Elle prit un comprimé dans un flacon et le tendit à Marilyn avec un verre d’eau. Marilyn se redressa, son visage prit une expression de soulagement.
- J’ai grand besoin de lui…
Elle avala son comprimé et dans un mouvement d’une grâce infinie, elle
jeta ses jambes hors du lit et sauta sur ses pieds.
- Mes amies, je suis tellement désolée…
Elle alla vers la coiffeuse et se pencha pour étudier de près son visage. Sans maquillage, elle avait l’air d’une toute jeune fille. Tout en brossant ses cheveux blonds elle poursuivit comme pour elle-même :
« Je crains d’avoir parlé uniquement de moi… Toujours à me justifier…
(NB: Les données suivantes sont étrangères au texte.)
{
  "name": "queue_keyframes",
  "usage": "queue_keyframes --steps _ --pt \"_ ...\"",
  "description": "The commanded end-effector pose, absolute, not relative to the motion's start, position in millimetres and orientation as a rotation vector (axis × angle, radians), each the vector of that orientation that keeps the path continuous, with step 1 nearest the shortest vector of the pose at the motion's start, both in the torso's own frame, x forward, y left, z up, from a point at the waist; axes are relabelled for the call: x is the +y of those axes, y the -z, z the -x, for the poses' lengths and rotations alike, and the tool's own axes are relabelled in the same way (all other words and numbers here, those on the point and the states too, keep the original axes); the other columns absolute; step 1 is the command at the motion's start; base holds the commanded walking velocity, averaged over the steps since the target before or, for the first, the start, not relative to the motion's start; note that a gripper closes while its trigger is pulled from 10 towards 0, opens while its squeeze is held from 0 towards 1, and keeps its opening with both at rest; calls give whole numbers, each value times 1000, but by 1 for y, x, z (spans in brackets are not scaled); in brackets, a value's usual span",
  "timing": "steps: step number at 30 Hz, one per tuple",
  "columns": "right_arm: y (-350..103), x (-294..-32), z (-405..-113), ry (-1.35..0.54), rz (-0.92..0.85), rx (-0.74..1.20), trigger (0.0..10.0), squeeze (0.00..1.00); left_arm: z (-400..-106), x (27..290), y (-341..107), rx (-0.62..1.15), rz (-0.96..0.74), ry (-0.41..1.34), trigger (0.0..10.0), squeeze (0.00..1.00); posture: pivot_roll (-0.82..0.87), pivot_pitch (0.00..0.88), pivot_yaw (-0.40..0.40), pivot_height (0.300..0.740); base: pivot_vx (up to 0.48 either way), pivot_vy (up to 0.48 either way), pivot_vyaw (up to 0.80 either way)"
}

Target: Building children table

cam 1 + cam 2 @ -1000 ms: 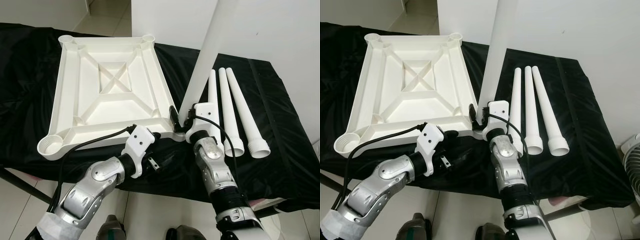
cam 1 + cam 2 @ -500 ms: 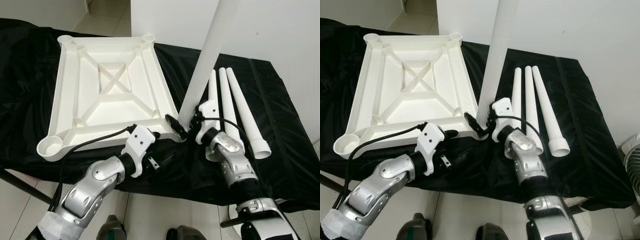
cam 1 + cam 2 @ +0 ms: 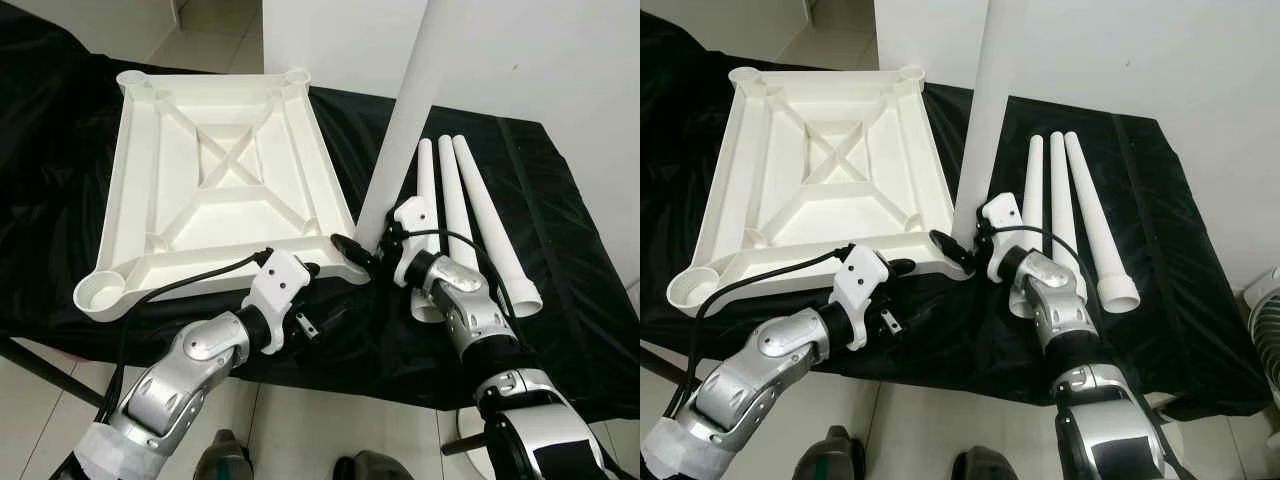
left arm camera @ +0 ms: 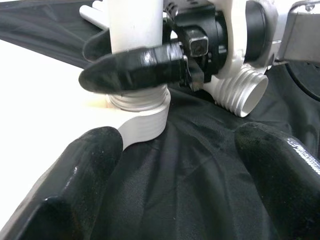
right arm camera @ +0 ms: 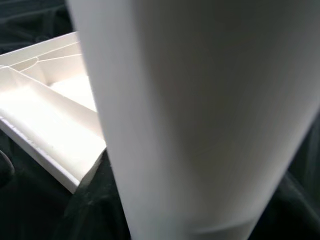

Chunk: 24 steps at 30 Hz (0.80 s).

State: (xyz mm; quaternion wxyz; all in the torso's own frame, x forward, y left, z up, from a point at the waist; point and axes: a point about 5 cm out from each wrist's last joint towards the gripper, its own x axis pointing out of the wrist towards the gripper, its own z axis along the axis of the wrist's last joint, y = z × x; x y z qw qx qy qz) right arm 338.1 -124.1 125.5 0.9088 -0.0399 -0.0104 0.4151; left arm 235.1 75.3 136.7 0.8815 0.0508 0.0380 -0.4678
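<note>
My arms are silver, jointed shells with white wrist housings; a black cable loops to the left tool (image 3: 318, 268), and both tools' long fingers (image 4: 132, 69) are glossy black.

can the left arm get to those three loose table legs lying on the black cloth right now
Probably not easily. The three loose legs lie on the far side of the right gripper and the upright leg it holds; the left gripper sits before the tabletop.

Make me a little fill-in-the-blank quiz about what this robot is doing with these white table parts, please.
1. The right gripper grips the base of a leg that stands ____ in a corner socket.
2. Beside it, ____ more legs lie on the black cloth.
3. The tabletop lies ____, its ribs showing.
4. The left gripper's fingers are ____, holding nothing.

Missing words: upright; three; upside down; open
</note>
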Motion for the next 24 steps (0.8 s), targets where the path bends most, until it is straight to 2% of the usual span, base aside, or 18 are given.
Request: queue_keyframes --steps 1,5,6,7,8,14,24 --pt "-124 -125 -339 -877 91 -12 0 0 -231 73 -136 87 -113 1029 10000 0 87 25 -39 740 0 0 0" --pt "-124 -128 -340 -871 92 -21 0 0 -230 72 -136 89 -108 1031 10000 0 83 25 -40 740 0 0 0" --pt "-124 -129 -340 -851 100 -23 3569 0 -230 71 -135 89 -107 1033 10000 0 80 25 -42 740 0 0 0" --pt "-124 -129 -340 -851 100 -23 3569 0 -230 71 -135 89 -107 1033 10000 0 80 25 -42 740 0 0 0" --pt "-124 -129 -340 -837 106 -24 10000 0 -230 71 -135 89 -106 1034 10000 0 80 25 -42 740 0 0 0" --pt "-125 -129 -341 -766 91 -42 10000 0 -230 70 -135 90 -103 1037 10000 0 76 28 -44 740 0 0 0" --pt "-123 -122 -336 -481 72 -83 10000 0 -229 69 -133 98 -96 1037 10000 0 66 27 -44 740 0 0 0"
Toujours coupable, Norma Jean…
La photographe et moi nous levâmes pour prendre congé. Il n’y avait pas eu un seul cliché de pris, c’était impossible, une sorte de viol. J’osai une dernière question :
- Miss Monroe, quel est votre meilleur souvenir de tournage ?
Elle arrêta le geste et la brosse à cheveux s’immobilisa en l’air.
- Oh… le meilleur souvenir ? Mon dieu, je ne sais plus… Les Hommes préfèrent les Blondes, peut-être… Jane Russel fut une merveilleuse partenaire, elle avait un cachet dix fois plus élevé que le mien, mais elle était sans prétention aucune, on s’amusait bien.
_ Et votre plus mauvais souvenir ?
Elle se raidit, avec une moue de révolte.
- Sans hésiter, Le Milliardaire ! Oui, un cauchemar, qui m’a laissée vidée de moi-même… Je n’aimais pas mon personnage. Chaque jour était une torture
et j’arrivais de plus en plus tard sur le plateau. La production a monté en épingle cette histoire avec Montand, pour la promotion… et pour me punir aussi !
- Merci, miss Monroe.
Ce sourire, qu’elle nous offrit à ce moment-là, s’évanouit quelques semaines plus tard, à jamais.